La police kenyane a dressé jeudi des barrages routiers dans les rues menant au palais présidentiel alors que certains manifestants annonçaient leur volonté d’« occuper la State House », malgré la promesse du président de répondre aux propositions d’augmentation des impôts qui ont déclenché une semaine de manifestations.
Il n’était pas clair dans quelle mesure les manifestants seraient apaisés par la décision du président William Ruto mercredi de retirer le projet de loi de finances un jour après que des affrontements ont tué au moins 23 personnes et ont vu le Parlement être brièvement pris d’assaut.
Ruto est aux prises avec la crise la plus grave de ses deux années de présidence alors que le mouvement de protestation dirigé par des jeunes s’est rapidement développé, passant de condamnations en ligne des hausses d’impôts à des rassemblements de masse exigeant une refonte politique.
Cependant, faute de structure de direction formelle, les partisans de la protestation étaient divisés sur la portée des manifestations.
« Ne soyons pas stupides alors que nous luttons pour un Kenya meilleur », a déclaré Boniface Mwangi, un éminent militant pour la justice sociale, dans une publication sur Instagram.
Il a exprimé son soutien aux manifestations jeudi, mais s’est opposé aux appels visant à envahir la State House, les bureaux officiels et la résidence du président, une décision qui, selon lui, pourrait inciter à davantage de violence et être utilisée pour justifier une répression.
Les journalistes de Reuters ont vu un véhicule de l’armée dans le quartier central des affaires de la capitale, lieu de l’essentiel des manifestations de mardi, après que le gouvernement a déployé l’armée pour aider la police à maîtriser les violences.
Même si certains partisans de la protestation ont déclaré qu’ils ne manifesteraient pas jeudi, le projet de loi de finances ayant été abandonné, d’autres se sont engagés à persévérer, affirmant que seule la démission de Ruto les satisferait.

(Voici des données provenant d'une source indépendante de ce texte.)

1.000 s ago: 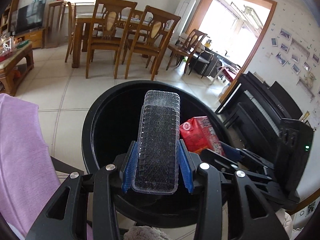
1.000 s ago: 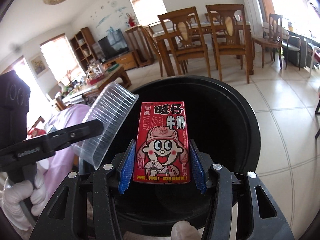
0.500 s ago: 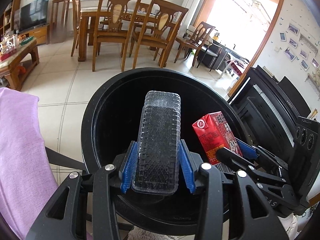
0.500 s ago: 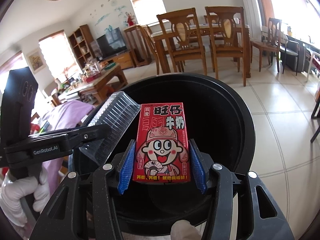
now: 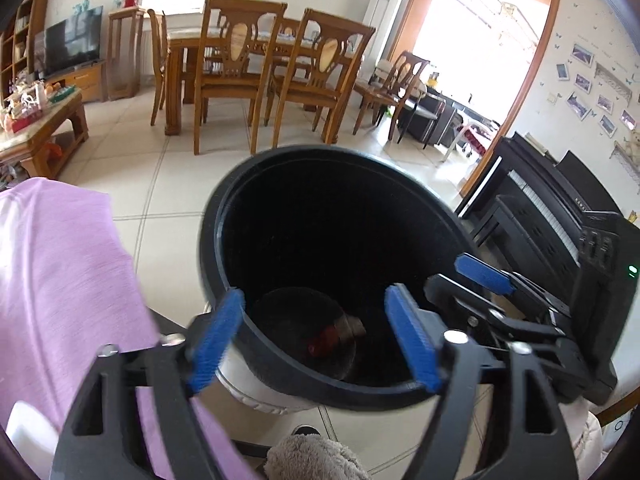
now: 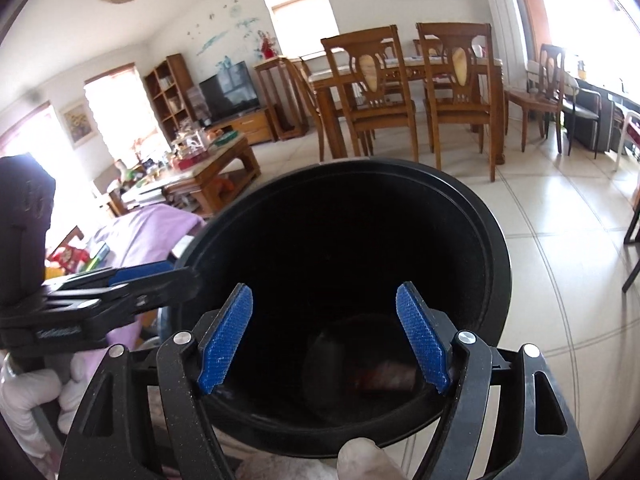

« Pour le moment, il ne s’agit pas seulement du projet de loi de finances, mais de #RutoMustGo », a déclaré Davis Tafari à Reuters dans un texto. « En tant que militants politiques, nous devons nous assurer que Ruto et ses députés démissionnent et que de nouvelles élections soient organisées. »
Il a ajouté : « Nous occuperons la State House pour la dignité et la justice. »
LE DIALOGUE ET L’AUSTERITÉ SONT LES PROCHAINES ÉTAPES
Dans un discours prononcé mercredi, Ruto a défendu sa volonté d’augmenter les taxes sur des produits tels que le pain, l’huile de cuisine et les couches, affirmant que cela était justifié par la nécessité de réduire la dette élevée du Kenya, qui a rendu les emprunts difficiles et a comprimé la monnaie.
Mais il a reconnu que l’opinion publique avait massivement rejeté le projet de loi de finances. Il a déclaré qu’il allait désormais entamer un dialogue avec la jeunesse kenyane et travailler sur des mesures d’austérité, en commençant par des coupes dans le budget de la présidence.
Contrairement aux précédentes manifestations organisées au Kenya par des personnalités politiques et souvent mobilisées sur la base de l’appartenance ethnique, les manifestations actuelles ont largement séduit ceux qui sont las de la hausse du coût de la vie et de la corruption endémique.
Des grandes villes aux zones rurales, la plupart des 47 comtés du Kenya ont été le théâtre de manifestations mardi, même à Eldoret, la ville natale de Ruto, au cœur de l’ethnie Kalenjin.
Au moins 23 personnes ont été tuées dans tout le pays et 30 autres ont été soignées pour des blessures par balle, a indiqué l’Association médicale du Kenya. Les autorités médicales de Nairobi ont déclaré que des dizaines de personnes avaient été blessées.